LARGO — Helping people was Rochelle Tatrai's job. The CEO of a nonprofit with 600 employees, she advocated for children in broken families, the mentally handicapped, and most recently unaccompanied youngsters who crossed the U.S.-Mexico border.
But Tatrai also needed help. She was shot dead Thursday by the same man who police said beat her with a metal baseball bat and threatened to kill her 12 years ago.
"It's just a real tragedy," said Jay Miller, board chairman of Gulf Coast Jewish Family and Community Services, the organization Tatrai led. "Everybody here is in shock."
Though they never married, Tatrai and Sean Ray, both 46, were together for many years and had two daughters together, now ages 16 and 20.
They were living in Pennsylvania in 2002 when the couple separated. Tatrai went to Ray's apartment building to return a key, but he forced her upstairs and punched her, beat her with a bat, and threatened to kill her, according to articles from the Pittsburgh Tribune-Review.

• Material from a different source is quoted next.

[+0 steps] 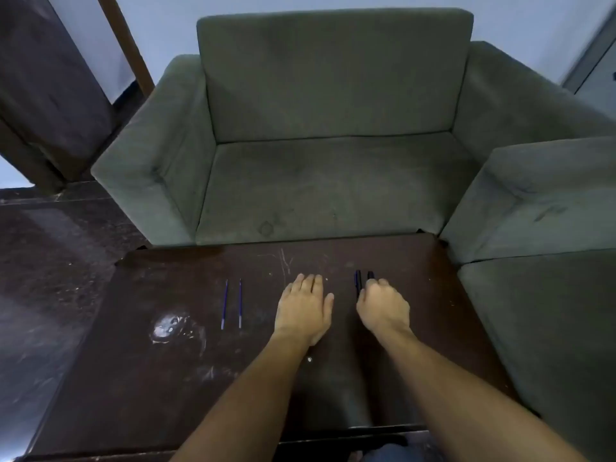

She jumped from a third-story balcony to escape and suffered several fractures and contusions, spending the next several months in rehab. According to the newspaper, Ray was charged with attempted murder, but the case was dismissed when Tatrai refused to testify in court.
The family eventually moved to Florida, where Tatrai began a career as a licensed mental health therapist at Gulf Coast. For the next 13 years, she rose through the organization, eventually being named CEO this year, Miller said.
"She was someone who was a real humanitarian," he said. "She was always concerned about our clients and passionate about helping people who needed help."
Tatrai never talked about her personal life.
On Thursday, she didn't make it to the organization's holiday party. Employees thought it was strange she didn't even call.
Between 8:30 a.m. and 2:30 p.m., Ray, who was living in Lutz, arrived at Tatrai's townhome, south of Ulmerton Road, and shot her multiple times with a semiautomatic before shooting himself with a revolver, Largo police said Friday.
Their youngest daughter, arriving home from school, found their bodies and flagged down a utility worker who called 911.
"It's one of those things you just kind of have to get your mind around it," said executive director of the Juvenile Welfare Board, Dr. Marcie Biddleman, who often worked with Tatrai. "The fact that that person is no longer here."
Although his Pennsylvania criminal history was not available Friday, Florida records show Ray received one year of probation on a DUI conviction and was arrested once for cocaine possession, but the charge was later dropped.
Their families could not be reached for comment Friday.
Erica Wiedemann, director of the Haven of RCS, a domestic violence center, said victims often don't press charges against their abusers due to many factors: fear, the desire to keep the family united, financial reasons.
In Tatrai's case, Wiedemann added: "It could be that she is definitely fearing that people are going to question her ability to lead a helping organization."
Ray was not living with her, which may mean she was making an effort to get him out of her life.
"She took some steps and had done I'm sure what she thought was responsible to get him away from her," said Linda Osmundson, executive director of Community Action Stops Abuse, or CASA, adding it wasn't enough.